# Lockhart, TX missing K-9 officer, "Chase"



## gsdjoann (Dec 13, 2004)

***
PERMISSION GIVEN TO CROSSPOST
10/1 Update: Chase is still missing!!!! 
Contact John Roescher at **Lockhart Police Department at *
512-398-4401 OR

[email protected]
MISSING POLICE K-9 OFFICER: We have an urgent call for assist here. Even if
you do not live in the area, if this gets passed around enough by you, your
friends and their friends, we may be able to find POLICE K-9 OFFICER CHASE:
LOCKHART (Tx) PD NEEDS HELP FIN...DING K-9 CHASE. He is a 2 year old black
Labrador who got away from his handler during training exercises. He was
last seen in the area of the Lockhart Municipal Airport.
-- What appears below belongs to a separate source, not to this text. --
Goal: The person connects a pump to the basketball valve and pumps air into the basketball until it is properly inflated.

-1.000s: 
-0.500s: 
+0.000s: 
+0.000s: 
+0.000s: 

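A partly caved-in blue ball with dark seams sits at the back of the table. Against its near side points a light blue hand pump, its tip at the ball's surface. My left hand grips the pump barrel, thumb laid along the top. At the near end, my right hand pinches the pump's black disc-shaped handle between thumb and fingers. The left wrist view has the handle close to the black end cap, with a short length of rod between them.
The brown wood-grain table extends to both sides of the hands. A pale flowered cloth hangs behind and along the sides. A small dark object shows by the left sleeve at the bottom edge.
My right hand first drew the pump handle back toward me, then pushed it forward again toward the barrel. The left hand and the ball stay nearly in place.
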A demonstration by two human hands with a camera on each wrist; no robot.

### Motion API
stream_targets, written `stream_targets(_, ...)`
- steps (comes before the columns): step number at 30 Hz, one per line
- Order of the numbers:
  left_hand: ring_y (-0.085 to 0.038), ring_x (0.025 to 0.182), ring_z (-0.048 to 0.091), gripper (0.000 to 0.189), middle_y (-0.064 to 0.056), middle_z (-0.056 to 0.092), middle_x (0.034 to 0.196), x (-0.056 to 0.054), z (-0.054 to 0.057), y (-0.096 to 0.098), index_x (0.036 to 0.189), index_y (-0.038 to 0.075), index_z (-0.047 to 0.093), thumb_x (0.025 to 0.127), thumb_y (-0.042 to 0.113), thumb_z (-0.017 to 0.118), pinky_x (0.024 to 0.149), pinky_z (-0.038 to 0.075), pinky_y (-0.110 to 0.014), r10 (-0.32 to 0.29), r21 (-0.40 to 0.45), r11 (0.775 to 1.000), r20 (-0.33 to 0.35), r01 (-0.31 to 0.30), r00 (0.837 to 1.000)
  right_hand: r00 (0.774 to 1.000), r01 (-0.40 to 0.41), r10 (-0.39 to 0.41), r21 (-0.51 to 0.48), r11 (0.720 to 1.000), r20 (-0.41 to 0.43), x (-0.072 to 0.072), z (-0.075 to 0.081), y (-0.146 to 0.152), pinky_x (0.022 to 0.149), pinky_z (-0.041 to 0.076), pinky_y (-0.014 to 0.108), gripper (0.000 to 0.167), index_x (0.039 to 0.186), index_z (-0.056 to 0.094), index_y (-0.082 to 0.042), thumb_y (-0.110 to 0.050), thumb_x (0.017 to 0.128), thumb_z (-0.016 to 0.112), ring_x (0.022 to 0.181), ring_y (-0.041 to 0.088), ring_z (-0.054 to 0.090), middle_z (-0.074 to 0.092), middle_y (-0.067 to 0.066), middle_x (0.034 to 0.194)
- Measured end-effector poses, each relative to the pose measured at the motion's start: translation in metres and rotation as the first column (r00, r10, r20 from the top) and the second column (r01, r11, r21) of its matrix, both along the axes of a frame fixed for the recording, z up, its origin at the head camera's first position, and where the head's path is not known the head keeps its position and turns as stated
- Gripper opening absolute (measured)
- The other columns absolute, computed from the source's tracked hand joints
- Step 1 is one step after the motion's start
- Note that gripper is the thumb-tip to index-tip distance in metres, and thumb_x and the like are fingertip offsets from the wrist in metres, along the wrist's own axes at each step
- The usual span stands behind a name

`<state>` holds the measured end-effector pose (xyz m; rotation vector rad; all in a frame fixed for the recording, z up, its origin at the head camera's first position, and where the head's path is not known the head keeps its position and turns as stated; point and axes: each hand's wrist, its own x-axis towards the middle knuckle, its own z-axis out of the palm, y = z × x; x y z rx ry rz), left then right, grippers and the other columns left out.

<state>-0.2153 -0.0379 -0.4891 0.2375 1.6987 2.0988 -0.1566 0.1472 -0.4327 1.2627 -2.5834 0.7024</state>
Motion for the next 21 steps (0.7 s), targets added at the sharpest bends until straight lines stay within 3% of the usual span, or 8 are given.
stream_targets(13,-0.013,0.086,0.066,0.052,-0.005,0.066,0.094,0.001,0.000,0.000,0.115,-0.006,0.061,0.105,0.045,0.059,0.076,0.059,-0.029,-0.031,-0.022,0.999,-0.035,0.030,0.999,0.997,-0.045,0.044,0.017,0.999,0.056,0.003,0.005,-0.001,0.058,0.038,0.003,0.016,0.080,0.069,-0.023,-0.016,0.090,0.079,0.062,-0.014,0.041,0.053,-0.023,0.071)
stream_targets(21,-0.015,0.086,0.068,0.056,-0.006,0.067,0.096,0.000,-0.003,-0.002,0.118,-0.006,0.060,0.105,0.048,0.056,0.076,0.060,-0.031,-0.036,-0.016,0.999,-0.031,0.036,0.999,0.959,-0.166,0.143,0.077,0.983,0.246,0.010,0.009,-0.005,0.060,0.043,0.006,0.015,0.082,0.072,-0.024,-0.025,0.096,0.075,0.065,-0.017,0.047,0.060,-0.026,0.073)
**UPDATE: The dog was trained in Schulenberg and police think he may be
trying to make his way back to his old home.**

The PD has issued a reward. Please, if you have any information or know of
his whereabouts, you are urged to call the Lockhart PD at 512-398-4401 or
just call 911.
City of Lockhart: Police Department
***


----------



## DFrost (Oct 29, 2006)

Boy, that's a memo.

DFrost


----------